By keeping the information to the import names a project would own if installed, it makes it clear which project maps directly to what import name once the project is installed.
This sentence seems somewhat tautological to me, or else a restatement of the previous paragraph. It seems to be saying “because the information about is about what names a project will own if installed, it tells us about the names a project will own if installed”. This may be because the meaning of “own” was not clear to me until later in the PEP (see below). I’m not sure there is a need to say this here. Maybe it can be combined with the previous paragraph? Something like:
This PEP proposes extending the packaging Core metadata specifications so that project owners can specify the highest-level import names that a project provides and owns if installed. This allows indexes or other tools to create a clear mapping between project names and import names.
Later:
The names specified in Import-Name
MUST be importable when the project is installed on some platform for the same version of the project (i.e. the metadata MUST be consistent across all sdists and wheels for a project release).

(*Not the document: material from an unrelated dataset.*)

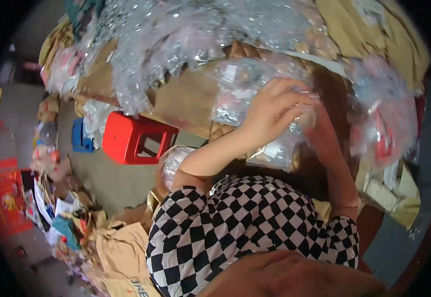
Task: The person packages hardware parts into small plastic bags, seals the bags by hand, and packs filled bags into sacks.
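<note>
A small clear plastic bag (303,120) is up between my two hands, over an opened cardboard box. My left hand (270,111) has its fingers curled and closed on the bag's upper edge. At the bag's right side is my right hand (323,131), smeared by motion, so its fingers cannot be read. What the bag contains is too blurred to tell. Beneath and beside my left hand, several clear packets (229,106) with white labels lie in the box. Another packet (273,152) lies below my left wrist.
A big heap of clear plastic bags (190,39) covers the table's far side. Pinkish plastic bags (381,126) sit at the right. A red stool (135,138) and a small blue stool (81,135) stand at the left. Brown paper sacks (126,250) and scraps litter the floor.
</note>
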Motion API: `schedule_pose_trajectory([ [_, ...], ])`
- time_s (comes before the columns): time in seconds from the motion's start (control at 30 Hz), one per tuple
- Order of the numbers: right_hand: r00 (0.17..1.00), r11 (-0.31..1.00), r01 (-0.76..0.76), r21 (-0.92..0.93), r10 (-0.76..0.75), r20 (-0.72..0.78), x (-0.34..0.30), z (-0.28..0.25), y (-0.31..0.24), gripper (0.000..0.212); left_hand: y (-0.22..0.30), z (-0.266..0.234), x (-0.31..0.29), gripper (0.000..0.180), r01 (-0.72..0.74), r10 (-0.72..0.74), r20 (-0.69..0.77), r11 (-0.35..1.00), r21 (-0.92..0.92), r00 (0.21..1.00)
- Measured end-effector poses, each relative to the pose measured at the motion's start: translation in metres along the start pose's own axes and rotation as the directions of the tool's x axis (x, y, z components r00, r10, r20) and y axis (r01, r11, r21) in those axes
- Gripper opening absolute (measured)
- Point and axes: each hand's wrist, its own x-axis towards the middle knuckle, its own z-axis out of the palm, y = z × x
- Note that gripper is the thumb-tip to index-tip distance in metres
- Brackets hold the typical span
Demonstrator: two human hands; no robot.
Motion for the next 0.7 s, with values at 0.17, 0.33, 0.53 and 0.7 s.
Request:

The way I first read this it sounded like a contradiction, because the first part of the sentence seems to use “some” in the sense of “there exists”, but the second part is saying that the information must be consistent across all (i.e., a “for all” rather than “exists”). It took me a few reads to understand that what you mean is that because the metadata must not vary, it may not be able to capture any cross-wheel variations, so only accuracy on “some” platform is required.
I think the parenthetical here is at least as important as the first part. I think it would be clearer more like:
The metadata MUST be consistent across all sdists and wheels for a project release. This means that the metadata in any one artifact may not reflect the names importable when that artifact is installed (since, e.g., some names may not be provided on all platforms). Rather, for each name specified in Import-Name
, there MUST exist some platform on which that name is provided when the project is installed.
Later. . .
If a project is part of a namespace package named ns
and it provides a subpackage called ns.myproj
(i.e. ns.myproj.__init__
exists), then ns.myproj
should be listed in Import-Name
, but NOT ns
alone as that is not “owned” by the project upon installation (i.e. other projects can be installed which also contribute to ns
).
Only here do I understand what is meant by “owned”. It makes sense, but perhaps better to not use that word earlier in the PEP (as I mentioned above) as its meaning is unclear before this explanation. It is only used a couple times earlier on, and I think this is a subtle enough detail that it doesn’t need to be foregrounded at the outset.

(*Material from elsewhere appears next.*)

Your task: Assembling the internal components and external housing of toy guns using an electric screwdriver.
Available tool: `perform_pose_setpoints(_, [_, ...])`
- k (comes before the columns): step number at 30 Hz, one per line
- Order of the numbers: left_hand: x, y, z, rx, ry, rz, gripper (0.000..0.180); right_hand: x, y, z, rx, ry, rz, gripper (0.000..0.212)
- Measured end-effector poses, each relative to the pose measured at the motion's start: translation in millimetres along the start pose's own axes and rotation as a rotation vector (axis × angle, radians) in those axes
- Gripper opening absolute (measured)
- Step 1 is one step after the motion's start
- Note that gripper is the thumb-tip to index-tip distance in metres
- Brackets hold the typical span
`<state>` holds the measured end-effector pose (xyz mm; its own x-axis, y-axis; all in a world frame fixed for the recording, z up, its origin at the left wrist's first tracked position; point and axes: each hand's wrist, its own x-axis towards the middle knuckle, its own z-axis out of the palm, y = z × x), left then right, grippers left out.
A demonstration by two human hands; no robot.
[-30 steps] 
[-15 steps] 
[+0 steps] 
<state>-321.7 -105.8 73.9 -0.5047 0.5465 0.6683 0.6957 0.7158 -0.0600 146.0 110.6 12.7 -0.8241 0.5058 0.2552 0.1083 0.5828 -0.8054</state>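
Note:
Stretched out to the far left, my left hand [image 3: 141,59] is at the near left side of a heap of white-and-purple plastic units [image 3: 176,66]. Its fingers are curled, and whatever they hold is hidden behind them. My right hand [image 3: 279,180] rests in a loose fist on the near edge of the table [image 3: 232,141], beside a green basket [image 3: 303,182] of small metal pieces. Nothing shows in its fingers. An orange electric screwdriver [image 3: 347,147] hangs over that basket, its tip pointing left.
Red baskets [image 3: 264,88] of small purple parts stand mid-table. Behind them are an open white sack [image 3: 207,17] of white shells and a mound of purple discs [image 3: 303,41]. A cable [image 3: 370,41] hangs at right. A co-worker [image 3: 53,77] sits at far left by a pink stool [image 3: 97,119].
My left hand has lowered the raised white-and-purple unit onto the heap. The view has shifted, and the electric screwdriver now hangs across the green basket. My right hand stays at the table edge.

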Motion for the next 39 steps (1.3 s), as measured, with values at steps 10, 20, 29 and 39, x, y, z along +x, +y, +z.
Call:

In pytest 8.3.5 there would be 3 expected entries:
_pytest
py
pytest
The inclusion of the apparently private _pytest
here is surprising. If this is the intention (as discussed in a few earlier posts), I think it should be mentioned somehow in the text.
In the “How to teach this” should there be any mention of build backends or similar tools? From some earlier discussion it seems we’re envisioning a future in which build backends automatically fill in “obvious” values. But things can be nonobvious in different ways; for instance, a package author may understand that their main project’s name will be included, but still be surprised that a private name they also provide is also included. So maybe something more general like “package authors should be taught that they should check their build backend’s documentation to understand how (or whether) it automatically fills in import-names
, and should sanity-check the generated metadata”.

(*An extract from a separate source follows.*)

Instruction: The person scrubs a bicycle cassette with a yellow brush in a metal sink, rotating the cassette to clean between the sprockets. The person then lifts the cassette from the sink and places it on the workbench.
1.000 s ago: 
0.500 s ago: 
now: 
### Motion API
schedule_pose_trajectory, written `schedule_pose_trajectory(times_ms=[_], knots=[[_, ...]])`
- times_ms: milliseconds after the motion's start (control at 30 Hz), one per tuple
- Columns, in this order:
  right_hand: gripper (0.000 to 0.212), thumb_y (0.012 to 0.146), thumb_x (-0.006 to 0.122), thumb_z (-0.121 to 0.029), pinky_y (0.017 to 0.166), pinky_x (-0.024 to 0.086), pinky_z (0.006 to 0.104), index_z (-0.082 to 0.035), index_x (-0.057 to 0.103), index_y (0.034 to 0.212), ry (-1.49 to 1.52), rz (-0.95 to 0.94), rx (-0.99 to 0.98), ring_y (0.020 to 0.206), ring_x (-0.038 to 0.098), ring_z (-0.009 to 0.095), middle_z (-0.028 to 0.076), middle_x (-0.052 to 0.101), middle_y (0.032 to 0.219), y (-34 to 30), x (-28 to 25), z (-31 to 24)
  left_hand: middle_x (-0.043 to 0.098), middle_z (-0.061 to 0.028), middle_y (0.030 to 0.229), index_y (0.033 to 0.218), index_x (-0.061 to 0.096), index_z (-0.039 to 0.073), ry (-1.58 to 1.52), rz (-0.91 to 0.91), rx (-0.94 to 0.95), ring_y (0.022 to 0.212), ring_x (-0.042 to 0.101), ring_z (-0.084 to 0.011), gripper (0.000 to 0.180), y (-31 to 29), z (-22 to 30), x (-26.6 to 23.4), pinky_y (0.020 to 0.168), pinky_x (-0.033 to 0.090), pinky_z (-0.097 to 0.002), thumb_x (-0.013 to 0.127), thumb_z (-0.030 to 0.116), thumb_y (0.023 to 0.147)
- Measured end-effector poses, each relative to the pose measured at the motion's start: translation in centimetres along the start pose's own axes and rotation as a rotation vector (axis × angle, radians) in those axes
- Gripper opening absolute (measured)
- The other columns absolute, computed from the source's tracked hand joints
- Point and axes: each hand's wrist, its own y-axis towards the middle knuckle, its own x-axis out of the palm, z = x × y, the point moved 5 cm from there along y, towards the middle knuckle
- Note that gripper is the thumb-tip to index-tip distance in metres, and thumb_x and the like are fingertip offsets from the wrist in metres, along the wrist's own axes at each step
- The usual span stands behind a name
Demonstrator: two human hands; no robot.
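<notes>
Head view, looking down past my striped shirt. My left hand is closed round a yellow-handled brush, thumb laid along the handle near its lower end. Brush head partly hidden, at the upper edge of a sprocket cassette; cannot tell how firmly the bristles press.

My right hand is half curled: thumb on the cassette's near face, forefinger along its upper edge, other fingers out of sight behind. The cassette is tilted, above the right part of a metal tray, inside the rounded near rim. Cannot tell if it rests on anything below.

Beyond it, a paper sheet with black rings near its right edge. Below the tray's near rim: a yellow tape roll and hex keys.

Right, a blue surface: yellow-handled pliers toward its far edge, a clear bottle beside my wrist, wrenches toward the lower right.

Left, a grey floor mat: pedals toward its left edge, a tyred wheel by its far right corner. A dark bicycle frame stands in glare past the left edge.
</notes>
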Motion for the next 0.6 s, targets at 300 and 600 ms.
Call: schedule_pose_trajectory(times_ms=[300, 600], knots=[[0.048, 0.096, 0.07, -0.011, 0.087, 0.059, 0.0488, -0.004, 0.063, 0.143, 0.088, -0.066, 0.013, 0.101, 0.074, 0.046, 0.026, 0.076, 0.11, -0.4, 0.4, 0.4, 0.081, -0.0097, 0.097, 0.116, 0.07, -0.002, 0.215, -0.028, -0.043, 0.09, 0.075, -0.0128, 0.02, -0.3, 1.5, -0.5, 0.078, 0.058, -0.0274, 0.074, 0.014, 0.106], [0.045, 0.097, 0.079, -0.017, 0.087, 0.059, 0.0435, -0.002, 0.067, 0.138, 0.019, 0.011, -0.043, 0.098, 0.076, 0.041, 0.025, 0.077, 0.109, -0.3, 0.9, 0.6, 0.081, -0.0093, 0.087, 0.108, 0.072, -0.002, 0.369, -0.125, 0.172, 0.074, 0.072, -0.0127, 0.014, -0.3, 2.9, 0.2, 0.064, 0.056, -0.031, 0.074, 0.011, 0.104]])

My more substantive reservation is that I feel the PEP should somehow address the alternative of “make no specification and simply encourage indexes to provide such a mapping based on the information they already have”. I guess this would go in rejected ideas although I’m still not sure I think this PEP’s gains are worth it without that index support. For instance, in the rationale section:
Various other attempts have been made to solve this, but they all have to make various trade-offs. For instance, one could download every wheel for every project release and look at what files are provided via the Binary distribution format, but that’s a lot of CPU and bandwidth for something that is static information (although tricks can be used to lessen the data requests such as using HTTP range requests to only read the table of contents of the zip file). This sort of calculation is also currently repeated by everyone independently instead of having the metadata hosted by a central index server like PyPI.
Yes, it’s a lot if every tool or person that wants this has to download them all, but it’s not a lot for PyPI because it already has them all and doesn’t have to download anything. And if PyPI provided that information, it’s unclear to me whether anyone would feel the need for it to be in the metadata. (Or if they did, maybe they’d want something different from this PEP, in order to fill in the gaps in whatever PyPI did.) In other words, the “central index server” provision of a bidirectional project-import name mapping is possible with or without this metadata. Moreover, if PyPI does not use this information to provide such a mapping itself, it will still be a pain (albeit a smaller pain) for everyone to download all the metadata for every package. And although such a mapping might be wrong in various ways, so might the proposed metadata. So it still seems to me like the real missing piece is the actual public provision of a complete mapping, not the individual statements by individual packages about what names they provide.
Later in that same section it does give the example of sdists, which can’t obviously be handled in this manner. As usual I hate sdists and think the solution is to just stop supporting them as an install mechanism
. But, absent that, I still think it would be helpful if the PEP more directly tackled the question of how this metadata in and of itself can reduce pain (i.e., even if PyPI doesn’t do anything with it), and why it is needed if PyPI could provide a similar service without the metadata.